(Task objective)
Wherever an image appears in the data, omit it and copy all the remaining text word for word.

┄┄┄┄┄┄┄┄┄┄

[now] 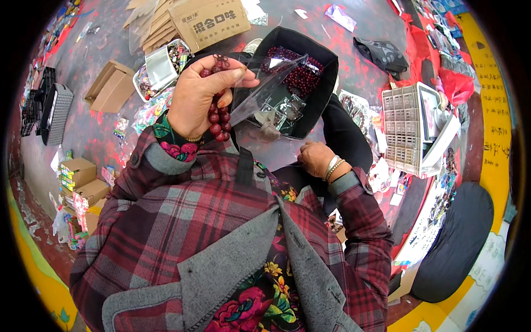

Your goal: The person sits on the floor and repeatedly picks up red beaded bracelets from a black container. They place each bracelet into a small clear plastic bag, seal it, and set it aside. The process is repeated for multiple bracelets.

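My left hand (193,102) is raised, its thumb and fingers closed on a string of dark red beads (220,126). The beads hang down past the palm. A clear plastic bag (254,91) is pinched in the same hand and spreads to the right over a black fabric bin (323,52). In the bin lie bundles of small dark red beads (301,80) and several small clear packets (289,108). My right hand (317,159) is lower, near my dark-trousered leg, with its fingers curled in. Whether it holds anything is hidden.
At the left are an open cardboard box (109,86) and a white basket of small goods (161,69). A flattened brown carton (209,23) lies beyond. A beige plastic crate (401,130) and a black oval cushion (456,243) are at the right.
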Motion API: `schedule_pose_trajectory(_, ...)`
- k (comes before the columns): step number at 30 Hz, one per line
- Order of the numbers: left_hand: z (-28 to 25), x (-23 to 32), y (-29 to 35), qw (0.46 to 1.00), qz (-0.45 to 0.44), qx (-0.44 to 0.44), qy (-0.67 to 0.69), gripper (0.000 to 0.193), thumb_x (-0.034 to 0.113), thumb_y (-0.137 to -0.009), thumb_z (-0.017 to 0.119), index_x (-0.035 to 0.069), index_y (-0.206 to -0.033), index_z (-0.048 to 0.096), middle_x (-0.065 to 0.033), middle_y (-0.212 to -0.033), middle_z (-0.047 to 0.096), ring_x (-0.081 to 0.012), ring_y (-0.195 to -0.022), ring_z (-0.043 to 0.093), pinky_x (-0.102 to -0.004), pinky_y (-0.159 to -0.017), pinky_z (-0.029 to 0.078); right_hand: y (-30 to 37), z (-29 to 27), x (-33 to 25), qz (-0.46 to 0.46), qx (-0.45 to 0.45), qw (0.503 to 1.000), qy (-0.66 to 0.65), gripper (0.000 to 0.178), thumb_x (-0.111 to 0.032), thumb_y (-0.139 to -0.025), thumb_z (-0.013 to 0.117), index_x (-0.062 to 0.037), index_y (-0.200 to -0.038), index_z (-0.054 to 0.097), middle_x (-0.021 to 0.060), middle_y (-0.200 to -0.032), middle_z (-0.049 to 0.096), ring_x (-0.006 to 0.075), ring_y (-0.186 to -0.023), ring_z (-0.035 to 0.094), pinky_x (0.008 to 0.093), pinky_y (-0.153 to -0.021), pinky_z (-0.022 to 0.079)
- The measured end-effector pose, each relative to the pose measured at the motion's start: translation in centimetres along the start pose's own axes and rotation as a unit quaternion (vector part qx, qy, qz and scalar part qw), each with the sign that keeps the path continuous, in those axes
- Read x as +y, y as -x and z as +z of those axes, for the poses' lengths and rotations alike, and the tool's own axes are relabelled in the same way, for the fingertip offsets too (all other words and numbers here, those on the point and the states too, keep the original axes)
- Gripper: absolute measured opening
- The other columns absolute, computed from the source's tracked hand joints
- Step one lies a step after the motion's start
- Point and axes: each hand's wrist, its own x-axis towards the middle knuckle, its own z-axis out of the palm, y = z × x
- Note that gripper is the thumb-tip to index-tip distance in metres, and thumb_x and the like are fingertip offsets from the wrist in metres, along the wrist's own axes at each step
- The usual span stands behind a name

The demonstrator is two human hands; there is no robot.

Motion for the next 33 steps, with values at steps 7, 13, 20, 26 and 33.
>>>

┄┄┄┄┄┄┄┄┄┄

(Result)
[now] 

Your goal: The person sits on the floor and repeatedly picks up red beaded bracelets from a black container. They place each bracelet into a small clear plastic bag, seal it, and set it aside. The process is repeated for multiple bracelets.

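My left hand (193,102) is raised, its thumb and fingers closed on a string of dark red beads (220,126). The beads hang down past the palm. A clear plastic bag (254,91) is pinched in the same hand and spreads to the right over a black fabric bin (323,52). In the bin lie bundles of small dark red beads (301,80) and several small clear packets (289,108). My right hand (317,159) is lower, near my dark-trousered leg, with its fingers curled in. Whether it holds anything is hidden.
At the left are an open cardboard box (109,86) and a white basket of small goods (161,69). A flattened brown carton (209,23) lies beyond. A beige plastic crate (401,130) and a black oval cushion (456,243) are at the right.
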Motion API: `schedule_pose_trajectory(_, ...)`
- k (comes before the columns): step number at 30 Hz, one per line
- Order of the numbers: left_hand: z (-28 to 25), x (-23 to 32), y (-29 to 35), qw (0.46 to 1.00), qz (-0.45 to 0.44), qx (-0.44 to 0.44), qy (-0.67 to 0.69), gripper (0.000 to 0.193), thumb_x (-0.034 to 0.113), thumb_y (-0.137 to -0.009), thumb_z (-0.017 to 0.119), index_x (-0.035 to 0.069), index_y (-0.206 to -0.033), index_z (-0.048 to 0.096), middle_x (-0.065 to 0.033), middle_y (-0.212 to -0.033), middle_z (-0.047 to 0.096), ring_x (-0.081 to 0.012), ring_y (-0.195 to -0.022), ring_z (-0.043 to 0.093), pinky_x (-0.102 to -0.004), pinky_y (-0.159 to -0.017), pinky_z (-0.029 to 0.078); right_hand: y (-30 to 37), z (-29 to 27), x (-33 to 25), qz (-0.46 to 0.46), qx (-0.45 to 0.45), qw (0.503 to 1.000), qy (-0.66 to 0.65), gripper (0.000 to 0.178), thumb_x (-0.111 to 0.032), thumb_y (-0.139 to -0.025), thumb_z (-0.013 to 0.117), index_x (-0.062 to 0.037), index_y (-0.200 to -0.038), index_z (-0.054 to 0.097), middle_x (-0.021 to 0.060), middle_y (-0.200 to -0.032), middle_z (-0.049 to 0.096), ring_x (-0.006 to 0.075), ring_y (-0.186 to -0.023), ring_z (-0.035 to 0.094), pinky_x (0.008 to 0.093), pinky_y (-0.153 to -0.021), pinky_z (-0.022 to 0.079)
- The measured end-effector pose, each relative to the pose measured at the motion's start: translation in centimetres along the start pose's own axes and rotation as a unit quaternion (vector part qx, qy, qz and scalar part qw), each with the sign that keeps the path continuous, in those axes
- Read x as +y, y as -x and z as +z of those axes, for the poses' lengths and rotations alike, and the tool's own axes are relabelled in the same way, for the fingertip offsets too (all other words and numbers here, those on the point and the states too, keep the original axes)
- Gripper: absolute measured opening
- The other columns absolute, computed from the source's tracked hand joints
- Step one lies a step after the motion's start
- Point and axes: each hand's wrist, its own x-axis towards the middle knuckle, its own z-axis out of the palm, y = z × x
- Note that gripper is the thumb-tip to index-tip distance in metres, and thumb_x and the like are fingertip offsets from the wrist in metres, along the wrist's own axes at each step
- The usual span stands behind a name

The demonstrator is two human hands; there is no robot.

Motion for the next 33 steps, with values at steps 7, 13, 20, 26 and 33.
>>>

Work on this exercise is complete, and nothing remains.